● **Task**
An exact copy of all the data below is needed, without its pictures.

* * * * *

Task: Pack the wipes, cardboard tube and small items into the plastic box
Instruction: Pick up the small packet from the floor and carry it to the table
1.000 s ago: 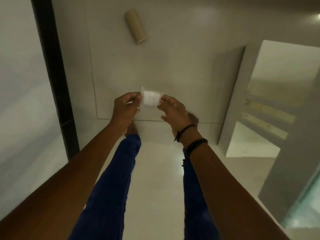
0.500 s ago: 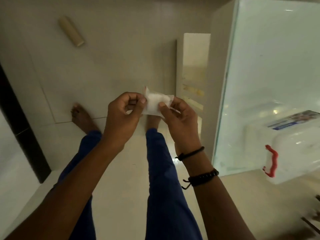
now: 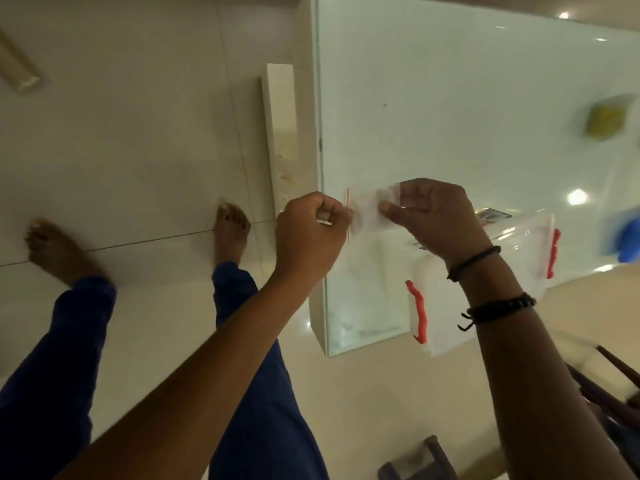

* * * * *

● **Output below**
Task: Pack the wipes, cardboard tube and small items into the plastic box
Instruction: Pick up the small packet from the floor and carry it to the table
1.000 s ago: 
0.500 s ago: 
now: 

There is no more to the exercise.